Construct integers ${NRBt}_1,{NRBt}_2,\dots ,{NRBt}_p$, and S such that ${NRBt}_i$ has a subset sum of S if and only if a subfamily of G, denoted by $Z=\{y_1,\dots ,y_{3p^{\prime }}\}$, forms an exact cover. The value of S is the sequence $11\dots 1$ (of length $3p^{\prime }$):

$$S=\sum _{r=0}^{3p^{\prime }-1}{(p+1)}^r.$$

(22)

We will prove the equivalence by showing the sufficiency and the necessity.

Sufficiency: Suppose that there is a non-empty set $Y\subseteq \{1,2,\dots ,p\}$ such that ${\sum }_{r\in Y}\left(NRBtr\right)=S$. In the base-$p+1$ arithmetic, each addend in the sum of S is either 0 or 1, and less than $p+1$. Therefore, there is no “carry” in this addition. This implies that for each $r\in 1,\dots ,p$, there is at most one $i\in Y$ such that $Zi\cap Z_r\ne \varnothing$. Hence, the sets $Z_i$ for $i\in Y$ are pairwise disjoint. Moreover, since ${\sum }_{r\in Y}\left(NRBtr\right)=S$, we have that $\bigcup i\in Y{Z}_i=Z$. Therefore, $C=Z_i:i\in Y$ is an exact cover of (Z).

Necessity: Suppose that $C\subseteq G$ is an exact cover of (Z). Then, for each $r\in 1,\dots ,p$, there is exactly one $Z_i\in C$ such that $Z_i\cap Z_r\ne \varnothing$. Let $Y=i:Z_i\in C$. Then, (Y) is a non-empty subset of $1,2,\dots ,p$, and we have that ${\sum }_{i\in Y}\left({NRBt}_i\right)=S$.

This shows that Equation (19) defines an NP-hard problem. The global optimal solution is hard to find. Heuristic algorithms usually provide approximate solutions. We use a heuristic algorithm to solve this problem. □

4. Video Transmission Optimization Algorithm

4.1. Transcoding and Retransmission

The base station makes a decision on whether to transcode or retransmit video data when the edge node cache is missed. The Algorithm 1 works as follows: The edge computing module in the base station divides users with cache misses into two groups, $G_A$ and $G_B$, based on the predicted CQI value.

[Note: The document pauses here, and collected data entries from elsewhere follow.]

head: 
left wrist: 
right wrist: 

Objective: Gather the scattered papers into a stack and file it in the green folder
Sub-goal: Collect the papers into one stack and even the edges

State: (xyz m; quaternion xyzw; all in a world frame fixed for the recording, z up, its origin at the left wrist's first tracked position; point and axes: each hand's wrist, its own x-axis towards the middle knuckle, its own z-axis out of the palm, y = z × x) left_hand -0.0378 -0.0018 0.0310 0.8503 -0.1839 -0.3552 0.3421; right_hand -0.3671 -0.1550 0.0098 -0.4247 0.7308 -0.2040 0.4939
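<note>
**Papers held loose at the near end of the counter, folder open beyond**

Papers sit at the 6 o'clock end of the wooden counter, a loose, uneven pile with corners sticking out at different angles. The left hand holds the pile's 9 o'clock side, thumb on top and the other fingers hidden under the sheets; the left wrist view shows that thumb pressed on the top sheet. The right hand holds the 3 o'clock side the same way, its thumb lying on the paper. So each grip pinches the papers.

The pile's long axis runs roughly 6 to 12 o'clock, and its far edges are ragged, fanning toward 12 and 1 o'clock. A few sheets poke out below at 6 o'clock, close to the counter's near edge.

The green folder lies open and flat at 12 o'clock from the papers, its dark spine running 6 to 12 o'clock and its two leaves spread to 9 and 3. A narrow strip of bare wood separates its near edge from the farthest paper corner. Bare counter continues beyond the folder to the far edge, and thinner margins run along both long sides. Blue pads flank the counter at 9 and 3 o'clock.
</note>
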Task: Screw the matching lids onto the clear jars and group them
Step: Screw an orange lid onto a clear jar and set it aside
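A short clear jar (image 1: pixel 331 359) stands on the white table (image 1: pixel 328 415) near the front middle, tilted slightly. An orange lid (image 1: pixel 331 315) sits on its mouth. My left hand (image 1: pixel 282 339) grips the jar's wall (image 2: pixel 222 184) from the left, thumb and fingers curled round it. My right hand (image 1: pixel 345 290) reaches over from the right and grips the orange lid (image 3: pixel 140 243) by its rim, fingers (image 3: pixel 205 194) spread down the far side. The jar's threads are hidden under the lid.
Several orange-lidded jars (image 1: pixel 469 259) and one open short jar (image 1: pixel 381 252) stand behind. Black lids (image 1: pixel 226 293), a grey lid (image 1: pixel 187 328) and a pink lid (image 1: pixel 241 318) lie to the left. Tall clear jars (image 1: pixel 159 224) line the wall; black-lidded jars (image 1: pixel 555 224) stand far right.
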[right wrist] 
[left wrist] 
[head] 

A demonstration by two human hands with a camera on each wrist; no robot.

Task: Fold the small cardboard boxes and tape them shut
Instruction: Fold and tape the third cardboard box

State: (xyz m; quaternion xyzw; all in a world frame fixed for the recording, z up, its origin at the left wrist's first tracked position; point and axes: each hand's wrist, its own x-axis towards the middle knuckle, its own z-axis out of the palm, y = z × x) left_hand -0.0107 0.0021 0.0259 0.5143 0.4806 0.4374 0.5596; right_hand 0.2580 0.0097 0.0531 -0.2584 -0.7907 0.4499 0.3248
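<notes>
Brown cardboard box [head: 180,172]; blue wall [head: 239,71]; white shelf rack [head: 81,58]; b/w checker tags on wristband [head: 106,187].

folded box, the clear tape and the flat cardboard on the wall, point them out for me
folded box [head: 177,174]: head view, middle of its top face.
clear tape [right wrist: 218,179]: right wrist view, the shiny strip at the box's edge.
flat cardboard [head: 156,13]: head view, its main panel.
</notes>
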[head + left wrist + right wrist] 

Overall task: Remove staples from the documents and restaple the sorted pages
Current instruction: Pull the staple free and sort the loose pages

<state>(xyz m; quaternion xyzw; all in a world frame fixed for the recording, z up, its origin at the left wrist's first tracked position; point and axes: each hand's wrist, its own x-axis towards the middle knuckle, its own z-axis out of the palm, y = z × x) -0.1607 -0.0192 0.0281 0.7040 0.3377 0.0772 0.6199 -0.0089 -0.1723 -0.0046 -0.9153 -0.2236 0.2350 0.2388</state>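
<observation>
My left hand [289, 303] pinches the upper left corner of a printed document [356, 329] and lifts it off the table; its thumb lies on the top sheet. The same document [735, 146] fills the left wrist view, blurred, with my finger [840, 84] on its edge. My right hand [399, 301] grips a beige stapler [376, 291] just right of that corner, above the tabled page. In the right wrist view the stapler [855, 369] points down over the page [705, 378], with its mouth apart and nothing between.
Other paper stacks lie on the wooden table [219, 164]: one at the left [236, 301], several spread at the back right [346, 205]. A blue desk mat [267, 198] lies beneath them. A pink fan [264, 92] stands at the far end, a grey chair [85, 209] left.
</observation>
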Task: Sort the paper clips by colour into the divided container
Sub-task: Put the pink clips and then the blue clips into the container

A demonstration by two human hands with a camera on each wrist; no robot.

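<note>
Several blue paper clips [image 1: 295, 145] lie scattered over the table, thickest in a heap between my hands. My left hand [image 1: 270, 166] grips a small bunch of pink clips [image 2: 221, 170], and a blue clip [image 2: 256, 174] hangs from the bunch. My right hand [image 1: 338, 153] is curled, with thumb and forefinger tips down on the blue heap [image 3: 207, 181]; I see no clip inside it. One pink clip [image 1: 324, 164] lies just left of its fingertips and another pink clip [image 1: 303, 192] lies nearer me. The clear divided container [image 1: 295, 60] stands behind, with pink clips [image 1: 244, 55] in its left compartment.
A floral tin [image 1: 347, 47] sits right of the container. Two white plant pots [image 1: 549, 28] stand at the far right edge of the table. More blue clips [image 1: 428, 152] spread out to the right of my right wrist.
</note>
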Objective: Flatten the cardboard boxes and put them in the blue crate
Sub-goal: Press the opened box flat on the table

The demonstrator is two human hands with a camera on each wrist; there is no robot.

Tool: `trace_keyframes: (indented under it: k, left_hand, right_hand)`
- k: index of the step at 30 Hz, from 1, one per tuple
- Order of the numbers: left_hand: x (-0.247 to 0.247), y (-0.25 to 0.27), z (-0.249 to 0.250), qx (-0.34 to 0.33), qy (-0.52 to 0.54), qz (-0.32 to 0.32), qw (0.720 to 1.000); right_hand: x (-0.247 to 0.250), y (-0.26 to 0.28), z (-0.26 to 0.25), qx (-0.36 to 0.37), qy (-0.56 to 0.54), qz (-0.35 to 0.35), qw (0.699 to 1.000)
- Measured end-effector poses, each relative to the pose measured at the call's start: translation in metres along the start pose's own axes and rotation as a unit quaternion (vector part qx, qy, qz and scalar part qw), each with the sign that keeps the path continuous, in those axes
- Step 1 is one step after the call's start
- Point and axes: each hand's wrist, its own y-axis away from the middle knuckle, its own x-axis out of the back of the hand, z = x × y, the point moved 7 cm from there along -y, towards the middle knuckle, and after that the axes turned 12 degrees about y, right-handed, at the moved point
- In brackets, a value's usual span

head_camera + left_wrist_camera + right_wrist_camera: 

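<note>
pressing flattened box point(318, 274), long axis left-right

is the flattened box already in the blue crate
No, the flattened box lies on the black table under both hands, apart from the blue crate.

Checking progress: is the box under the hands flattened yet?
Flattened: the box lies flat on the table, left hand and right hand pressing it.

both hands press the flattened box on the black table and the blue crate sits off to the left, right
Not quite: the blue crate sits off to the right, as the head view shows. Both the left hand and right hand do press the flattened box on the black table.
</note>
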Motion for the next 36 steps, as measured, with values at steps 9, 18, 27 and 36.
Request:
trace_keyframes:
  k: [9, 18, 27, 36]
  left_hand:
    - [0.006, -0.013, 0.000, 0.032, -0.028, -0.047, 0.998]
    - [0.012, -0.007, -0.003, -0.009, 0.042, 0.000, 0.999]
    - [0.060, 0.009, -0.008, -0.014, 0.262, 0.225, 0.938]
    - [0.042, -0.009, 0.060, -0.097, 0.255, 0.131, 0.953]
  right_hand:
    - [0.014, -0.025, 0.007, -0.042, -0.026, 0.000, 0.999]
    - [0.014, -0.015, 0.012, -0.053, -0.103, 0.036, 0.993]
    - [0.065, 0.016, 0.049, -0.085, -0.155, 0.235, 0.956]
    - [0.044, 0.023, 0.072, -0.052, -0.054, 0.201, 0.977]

Users in group $G_A$ have higher channel quality than users in group $G_B$. The grouping criterion is as follows: A user belongs to group $G_A$ if $CQI>\frac{CQ{I}_{MAX}+CQ{I}_{MIN}}{2}$, and to group $G_B$ if $CQI⩽\frac{CQ{I}_{MAX}+CQ{I}_{MIN}}{2}$. The two groups of users have different options: (1) transcoding media data for both groups; (2) tetransmitting media data for both groups; (3) transcoding for group $G_A$ and retransmit for group $G_B$; and (4) retransmitting for group $G_A$ and transcode for group $G_B$.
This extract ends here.